Wednesday, August 05, 2009

Meanwhile, back in the oil patch...

We haven't checked in with the Peak Oil debate for a while, and this could be a good time to do so.

Fatih Birol, chief economist of the OECD's International Energy Agency (IEA), has pulled in his prediction for when world oil production will peak to only 11 years from now.
In an interview with The Independent, Dr Birol said that the public and many governments appeared to be oblivious to the fact that the oil on which modern civilisation depends is running out far faster than previously predicted and that global production is likely to peak in about 10 years – at least a decade earlier than most governments had estimated.
The reason for the change? The IEA has found that production from existing oil fields is dropping a lost faster than they predicted.
The IEA estimates that the decline in oil production in existing fields is now running at 6.7 per cent a year compared to the 3.7 per cent decline it had estimated in 2007, which it now acknowledges to be wrong.
The faster existing field production declines the faster new fields must be discovered and developed just to break even. The problem: world oil discovery peaked in 1965. In spite of all the technological advances since 1965 the discovery rate is less than a fifth the peak rate and less than a third of the yearly oil consumption rate. [More]

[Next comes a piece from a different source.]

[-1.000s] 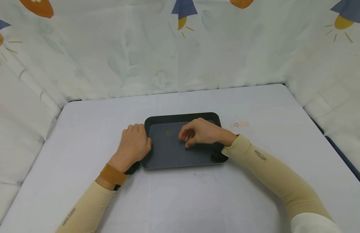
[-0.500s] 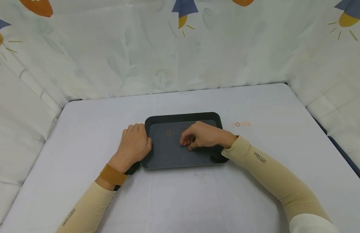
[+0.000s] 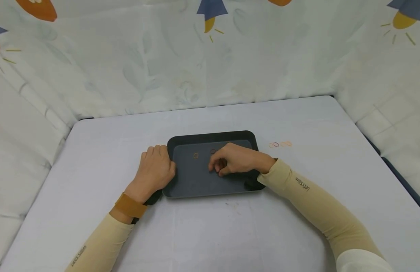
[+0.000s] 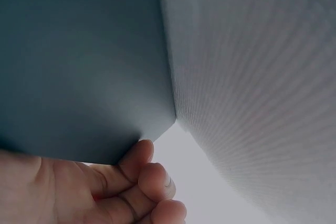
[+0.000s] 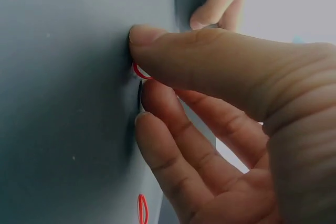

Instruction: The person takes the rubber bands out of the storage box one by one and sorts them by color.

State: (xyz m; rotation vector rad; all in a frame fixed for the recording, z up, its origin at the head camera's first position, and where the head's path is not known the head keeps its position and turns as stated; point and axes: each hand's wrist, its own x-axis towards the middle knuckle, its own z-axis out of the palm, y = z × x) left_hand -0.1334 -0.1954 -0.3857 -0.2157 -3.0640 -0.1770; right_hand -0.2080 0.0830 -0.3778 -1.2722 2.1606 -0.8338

Of course, exactly what Peak Oil means to our economy and culture is debatable.  But it is hard to try to fit the consumption increases we know are coming in Asia with declining oil production and not envision much higher oil prices sooner than later.  Not to mention inflation and the value of our heavily leveraged dollar.

This is good news I think for all kinds of alternate energy, but especially ethanol, as the comparative economics get better as oil prices rise.  Dirt cheap natural gas has to be helping too.


But the niggling question I have with "problems in the oil fields" reasons is how many of them would magically find a solution should oil wander back into triple digits?